A real friend always shows up to support you. They are at your door with ice cream after a bad breakup, they are the ones cheering you on during your big soccer game, and they are the ones tearfully saying goodbye when you go off to college. Cultivating a genuine friendship takes effort, but it is highly rewarding.
Forming friendships is one of the most natural things humans do. From a 3-year-old girl meeting a new playmate on the playground to a 90-year-old woman completing crosswords with her friend of 80 years, friendships can accompany people through a lifetime. One of the most astonishing and beautiful things about a friendship is how long it can last when properly cared for.
“Friends [are people to] explore new interests [with and] talk [to] when you are starting to question your beliefs,” says Krystal Toderick, a counselor at Franklin. Toderick explains, “[The high school] age group, [from] about 14 to 19 … do most of [their] learning from [their] peers.” She says, “[They are not] going to learn from [their] parents really anymore … this is where [they] start to develop [their] own identity.” Friendships from a person’s youth help to shape their identity and future self.“[Friends] can help you reflect … and help you develop your own ideas,” she adds.
Britt Jorgenson, a long-time Portlander who now works in Marketing and Innovation at adidas, is still close with some of her friends from childhood. They meet frequently, and their bond remains strong despite the years. “[I have] known [my friend Julie] since we were five, so even before kindergarten. [We] grew up across the street from [each other] and [we] also went to Franklin [together],” explains Jorgenson. “The first time that I met her, she offered me a piece of gum. I thought that was pretty nice.” A simple act of kindness can let those around you know you care and be more open to getting to know you, laying a foundation for a long-lasting friendship.
According to the American Psychological Association, “People who have friends and close confidants are more satisfied with their lives and less likely to suffer from depression.” Spending time with friends is proven to make people happier. Jorgenson says, “I think that [friends] just enrich your life and … help [to] make you a fuller person.”

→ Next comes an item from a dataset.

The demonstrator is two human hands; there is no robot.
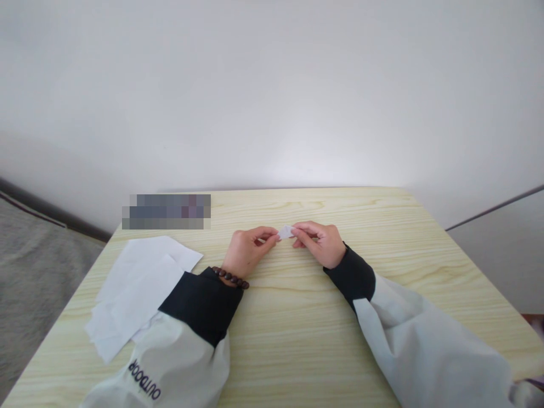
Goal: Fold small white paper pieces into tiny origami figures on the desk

Jorgenson shares, “There’s something kind of special about friends that you have from when you’re younger, because they know you, they know where you came from. They know what kind of experience[s] ha[ve] … formed you … [into] the person that you are.” Old friends who have accompanied you through your life’s difficult moments are the ones who know the parts of you that others do not. Jorgenson explains how she and her friend have supported each other through difficult times: “We would just … listen to each other. Sometimes we would distract each other … [by inviting] each other to do things that had nothing to do with whatever the problem was … just to … give them a little bit of time to not have to think about it.”
Jorgenson admires many qualities in her long-time friends, but the most prominent trait she describes is their positivity. “[My friend] Lisa just has such a bright positivity, and a really unique way of looking at the world that’s super positive, super creative, really playful, [and] kind of fun,” says Jorgenson. These characteristics really spoke to Jorgenson when they met, and she loves how much brightness Lisa brings into her life.
“[Friends] let you be who you want to be. There [are] no expectations of behavior … we respect other people’s beliefs,” explains Leslie Sawyer, a retired registered nurse who grew up in Salem, OR, and later moved to Portland. Sawyer has maintained several close friendships since childhood, a bond she and her friends refer to as “The Sisterhood.” She has known her childhood friends for about 50 years, and they remain a huge part of her life.
She met one of these friends, Mary Beth, in second grade. Mary Beth wrote her a touching get-well card in second grade, and Sawyer still remembers how kind it was. Mary Beth moved away for a couple of years, but when she returned to the same school as Sawyer, their friendship rekindled. “We just sort of lost track of each other, and so our friendship just melded even more,” Sawyer describes. “The sign [someone is] a true friend, and … a forever friend, [is when] you can not see them for 10 years, and when you do see them, it is hugs and kisses.”
Over the years, Sawyer has collected many memories with her friends, especially with Mary Beth. “She actually gave me a going-away school shower so that I could get stuff for school, like pots and pans.” Her friend was there for her every step of the way and has supported her throughout all her life’s journeys.
Sawyer’s friends deeply care about each other. “[Mary Beth] was my matron of honor, and I was her matron of honor when we got married,” says Sawyer. Part of their care towards one another is expressed in their efforts to preserve their friendships: “If you want to keep this person as a friend, you need to cultivate [the friendship] … you need to feed it, and you need to show that you care for the person and [that] your friendship with them is really, really, important [to you].” More practically, Sawyer explains, “In order to keep friendship[s], you have to keep in touch and you can’t wait for the other person to be the one who calls you.”
Friendships that last and form throughout your life can be beautiful and meaningful, giving you a special connection that you cannot find anywhere else. “I’m very, very lucky to have [my] core group of friends, and [that] we stick together.” Sawyer is thankful for the people in her life: “It’s absolutely one of the best gifts of God that I could have ever gotten.”